Тора и Талмуд — плоть и кровь Бабеля. Кровь в библейском смысле, «потому что кровь есть душа» (Второзаконие, 12:23). Бабель был не единственный, кого дома понуждали в детстве изучать священные книги, но, Бог мой, сколько евреев, в их числе больших поэтов и писателей, отшатнулось, обретя независимость от отчего дома, не только от священных книг, но и вообще от своего племени!
Бабель не мог отшатнуться, Бабель не мог отречься от своего еврейства: еврейство было у него в крови. И когда советская Россия, сначала потихоньку-полегоньку, сначала со словом «родина» с маленькой буквы, а потом уже через специальный общесоюзный закон орфографии исключительно с большой — Родина — стала семимильными шагами двигаться к тому, что после войны с Гитлером окончательно вызрело в национал-большевизм, под всеохватные знамена которого сбиралось воинство по обе стороны от красного кордона, — глобальные масштабы явления вполне позволяют пренебречь некоторыми, больше известными здесь, на Западе, отклонениями — Бабелю-художнику фактически был подписан смертный приговор. И этот приговор стал приводиться в исполнение задолго до 15 мая 1939 года, 10.00 по московскому времени, когда Бабеля арестовали, задолго до января 1940 года, когда навеки перестало биться его сердце.
Процесс умирания Бабеля-художника был долгий и мучительный.
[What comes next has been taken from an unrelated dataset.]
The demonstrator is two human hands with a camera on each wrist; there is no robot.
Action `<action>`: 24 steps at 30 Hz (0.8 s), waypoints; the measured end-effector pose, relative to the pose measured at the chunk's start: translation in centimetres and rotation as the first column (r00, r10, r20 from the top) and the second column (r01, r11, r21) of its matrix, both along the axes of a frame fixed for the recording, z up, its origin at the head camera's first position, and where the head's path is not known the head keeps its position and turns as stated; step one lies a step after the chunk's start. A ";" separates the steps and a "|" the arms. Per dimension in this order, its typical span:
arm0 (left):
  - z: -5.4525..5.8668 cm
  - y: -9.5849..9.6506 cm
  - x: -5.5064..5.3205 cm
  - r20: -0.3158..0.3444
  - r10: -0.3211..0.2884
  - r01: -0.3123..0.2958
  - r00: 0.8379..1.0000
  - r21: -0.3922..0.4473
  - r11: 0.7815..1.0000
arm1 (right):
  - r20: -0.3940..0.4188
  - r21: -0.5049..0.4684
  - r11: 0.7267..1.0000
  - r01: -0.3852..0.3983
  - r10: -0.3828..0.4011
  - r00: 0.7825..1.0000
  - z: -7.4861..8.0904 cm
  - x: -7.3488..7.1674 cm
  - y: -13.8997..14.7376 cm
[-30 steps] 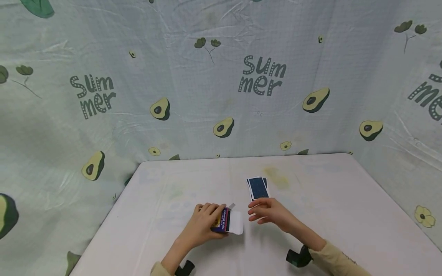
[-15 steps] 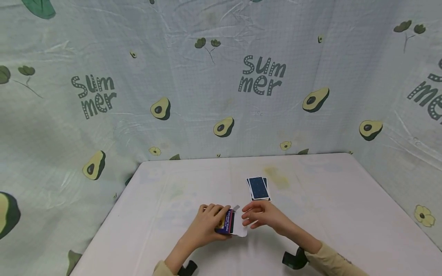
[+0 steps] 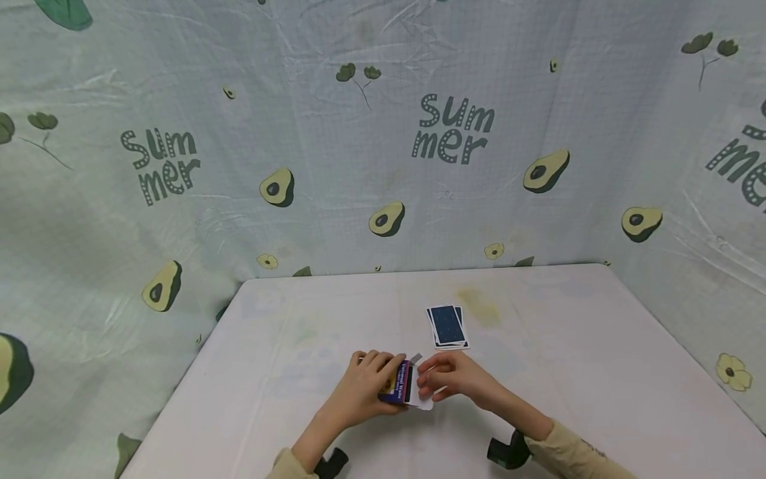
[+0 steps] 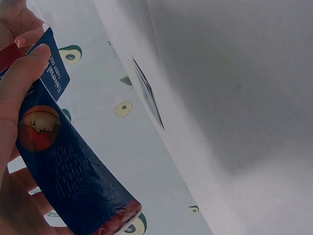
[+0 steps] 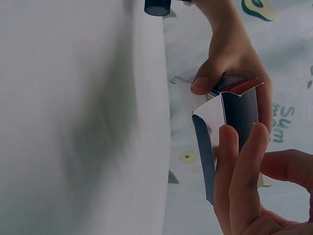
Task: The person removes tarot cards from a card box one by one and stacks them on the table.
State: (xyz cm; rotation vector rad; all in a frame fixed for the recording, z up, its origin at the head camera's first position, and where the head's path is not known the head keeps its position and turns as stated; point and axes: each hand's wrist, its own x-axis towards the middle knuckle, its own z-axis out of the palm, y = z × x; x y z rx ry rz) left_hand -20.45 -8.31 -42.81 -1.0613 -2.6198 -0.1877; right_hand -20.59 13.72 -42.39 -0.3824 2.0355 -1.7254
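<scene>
My left hand grips a dark blue tarot card box above the table, its thumb across one face. The printed box appears tilted in the left wrist view, its end flap folded out. At that end is my right hand, with relaxed, slightly bent fingers. In the right wrist view two of its fingers overlap the flap and the opening; whether they touch cannot be told. Beyond the right hand, a loose stack of blue-backed cards lies on the table.
The white-covered table extends to both sides of the hands. Behind it hangs a pale sheet printed with avocados. Black wrist cameras sit under the forearms, near the tabletop.
The left hand has shifted slightly right with the card box. My right hand has moved left and a little down, from beside the box to its flap. The card stack has stayed put.
</scene>
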 end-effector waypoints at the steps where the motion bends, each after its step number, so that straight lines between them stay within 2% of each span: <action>1: 0.0 0.0 0.0 -0.004 -0.002 0.002 1.000 0.001 1.000 | 0.004 0.000 1.000 -0.001 0.001 1.000 0.0 0.0 0.0; 11: -0.2 0.3 0.0 -0.015 0.001 -0.001 1.000 -0.021 1.000 | 0.059 0.017 0.999 0.044 -0.045 0.997 -1.4 0.1 -0.5; 18: -0.6 0.4 -0.1 -0.067 -0.015 0.015 0.998 -0.008 1.000 | 0.081 0.054 0.995 0.089 -0.094 0.992 -1.6 0.1 -1.1; 24: -0.8 0.7 -0.2 -0.073 -0.020 0.021 0.997 0.007 1.000 | 0.095 0.056 0.992 0.113 -0.118 0.988 -1.9 0.0 -1.4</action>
Не надо быть патологоанатомом, чтобы признаки его обнаружить уже в 1930 году на страницах «Гапы Гужвы», главы из романа «Великая криница», опубликованной в 31-м году, в самый канун беспримерного голода, устроенного ВКП(б) своему народу. Еще не утратила былой своей силы уникальная бабелевская техника — у кобылы «в глазах тряслось лошадиное безумие», «беснующаяся, режущая ночь набросилась» на Гапу Гужву, которая сама себя именует блядью, — но размашистые эти образы не к месту здесь: они были бы к месту там, в «Конармии», когда земля, что называется, горела под ногами, а здесь, в Великой Кринице, где «плясали на свадьбах с платочками, опустив глаза и топчась на месте», они воспринимаются как плод тяжкой писательской натуги. И не то причина, что события здесь уже не того масштаба — партия через уполномоченных реализует свой план поголовной коллективизации, но то, что летописец конармии, который и людей, и дела их обозревал с библейских высот, здесь в каждой строке то и дело сбивается с тона и никак не может определить для самого себя, с какой же точки следует ему вести свой обзор. А не может по той простой причине, что в романе про коллективизацию, особенно в «год великого перелома», как поименовал его сам Хозяин, уж никак нельзя было писателю оставаться самим собою, нельзя было сберечь свой «стиль видеть вещи», тем более свой еврейский «стиль видеть вещи». И прямая фальшь лежит, как говорили одесские евреи, всеми своими четырьмя лапками на каждом слове Гапы в ее разговоре с уполномоченным по коллективизации Ивашко: «Не брезговай нашим крестьянством… Ходи с нами каравай делить… все твои будем, представник, только завтра, не сегодня…» Заявка на беспременный, стопроцентный успех великой революции большевиков «сверху», которая, как говорил Хозяин, была равнозначна по своим последствиям революционному перевороту «снизу» в октябре семнадцатого года, как видим, уже сделана чуть не в первых строках: «все (не какое-то там меньшинство или даже большинство, а все! — А.Л.) — твои будем».